A Huguenot cemetery is still visible today in Cork, right in the middle of the city centre, in French Church Street; In 1798, France’s attempt to help the United Irishmen, although unsuccessful, is still remembered today; In the 19th century, the French Catholic Church raised money and sent food to starving people in Ireland, and Irish people organised a fund-raising campaign and created an Irish ambulance initiative to help French civilians during the 1870-1871 Franco-Prussian War, as highlighted by Professor Grace Neville, Vice-President of Alliance Française de Cork, in one of her research articles about Franco-Irish relations[1]; Today, many Irish people travel to France for their holidays, business ties between our two countries are strong and should continue to develop in this post-Brexit era, and French remains the most studied foreign language in schools in Cork and in Ireland in general. The morning school screenings which we propose every year are very popular, and many secondary-school students and teachers attend our festival.

At Alliance Française de Cork, we do not just teach French as a Foreign Language to adults, teenagers and children, we also run classes for children who have French as one of their first languages, as there is quite a big French community in Cork which is very supportive of our festival.

Besides bringing a French-language cinematic experience to Cork audiences, the Cork French Film Festival aims to provide an insight into French culture, as well as Francophone cultures and societies. This year’s edition features diverse French-language films and includes an exciting documentary about the art street scene in Kinshasa, a film presented in association with the French Embassy in Ireland as part of the March Francophonie Festival and in resonance with the upcoming Africa 2020 Season in France.

And, of course, our Cork French Film Festival is not just for Francophiles, it is for cinema-lovers in general.

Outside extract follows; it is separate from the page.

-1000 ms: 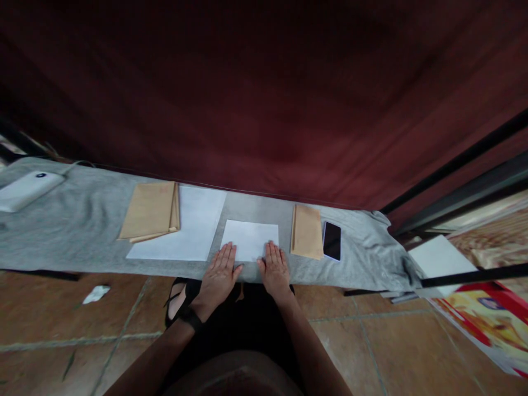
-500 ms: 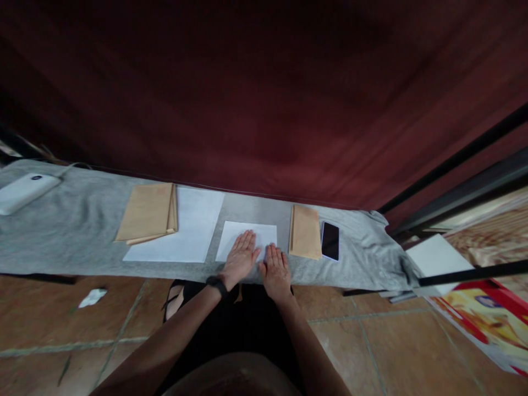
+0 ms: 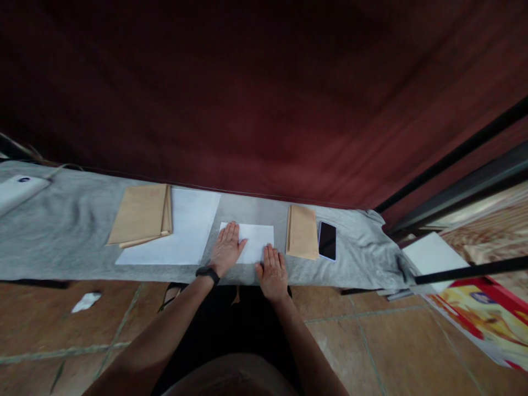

The Opening Night film is ‘Proxima’ starring Eva Green and Matt Dillon, which was the French film nominee for Best Foreign Language Film Oscar and Golden Globes. It is directed by French filmmaker Alice Winocour. This film was shot in various real training facilities at the European Space Agency. It tells the story of Sarah, a woman trying to balance her work as an astronaut preparing for a year-long stint on the International Space Station with her family life as a mother to her eight-year-old daughter Stella.

The Closing Night film is ‘The Truth’ (La Verité), a 2019 French-Japanese drama film, written and directed by Hirokazu Kore-eda. It stars two of the most internationally known French actresses, Catherine Deneuve and Juliette Binoche. It is Kore-eda's first film set outside Japan and not in his native language. It is about the reunion and difficult relationship between a film star and her daughter.

The films in this year’s Cork French Film Festival have won a total of 29 awards. For instance, ‘Les Misérables’ by Ladj Ly (screening on March 7) won the Best Film award in the 2020 César ceremony, the French equivalent of the Oscars. This film, which is about the tension between the police and the inhabitants of underprivileged suburbs in Paris, was also nominated in the Best International Feature Film category in the Academy Awards and in the Best Foreign Language Film category in the Golden Globes.

We are very grateful to our Guest Festival Curator, Marie-Pierre Richard, and our Festival Production Team, Úna Feely and Mick Hannigan, for their fantastic work. We would also like to thank our sponsors and partners which include The French Embassy, the Arts Council, the Cork City Council / Arts Office, Amarenco, the Port Of Cork, CIT, River Lee Hotel, UCC Department of French, the Gate Cinema, Institut Français, the IFI, the Consular Agency of France in Cork, The Friary, Digipix, No-filter, the Cork French Teachers’ Association, and Café Marius.